We did not know how long the weather window would stay open, so after we were settled in, we headed off to town, looking for our first fish and chips. The recommendation from a friend was to go to the Magpie Café, and it was spot-on. Great fish, fabulous chips, and a reasonable price. There are LOTS of other restaurants that have won “Best Fish and Chips” awards, so Whitby seems to have a thing about the dish, and doing it well enough to win awards. We would second all of the recommendations of our friends.
Unfortunately, the weather window appeared to be about to close, and we were starting to worry about being able to meet Robin in Edinburgh on the 21st. So we had to leave Whitby the next day, at noon, on the first opening of the bridge. We did get one morning to look around town a bit more, pick up some smoked fish, buy some Whitby “jet” jewelry, and wish that we had been stranded there for 4 days, instead of some of the other places we stopped in.
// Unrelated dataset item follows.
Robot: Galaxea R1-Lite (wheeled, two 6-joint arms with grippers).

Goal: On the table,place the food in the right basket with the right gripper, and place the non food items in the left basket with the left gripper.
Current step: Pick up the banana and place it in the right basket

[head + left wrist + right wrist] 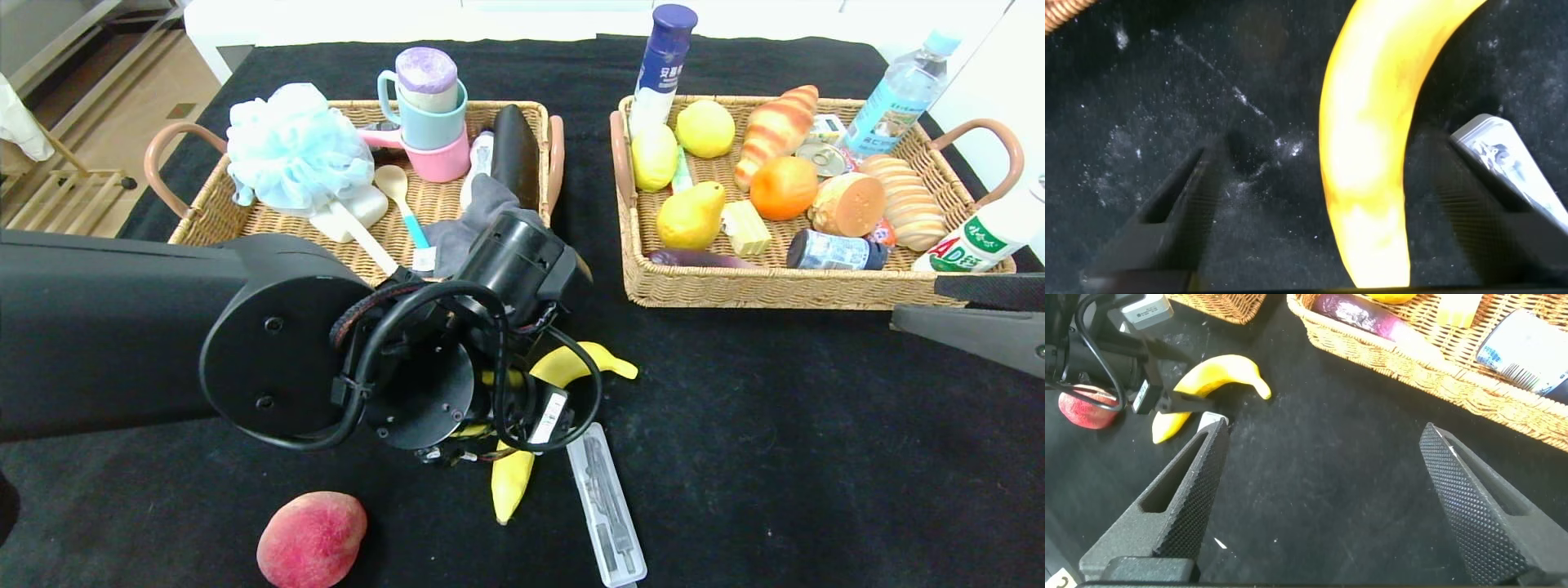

We left Whitby as soon as the bridge opened the next day, around noon, and headed north, always north. We did not have much wind, and a long way to go, so we motor-sailed for 6 hours into a north wind. Not fun, but necessary. Slogging away.
It appeared that the next good stop would be in Blyth, just north of Newcastle. The original plan was to head into Newcastle, but that would be a bit of a detour into the river, up river a bit, thru some locks into a marina. Not good for the schedule.
Blyth was a good alternative. The marina was just at the mouth of the port, well protected, easy to get in and out of. A bit industrial, at first, but the clubhouse for the Royal Northumberland Yacht Club, in a converted form light-ship, was homey, welcoming, and extraordinarily nice. The Wifi was free and very high-speed.
The weather window, however, closed up immediately, so we had to spend 2 nights in Blyth. This was not entirely a bad thing, however, because the Olympic flame was being transported thru town, and we got to see it pass by. Eventually, the front blew thru, and we left in the AM to continue north.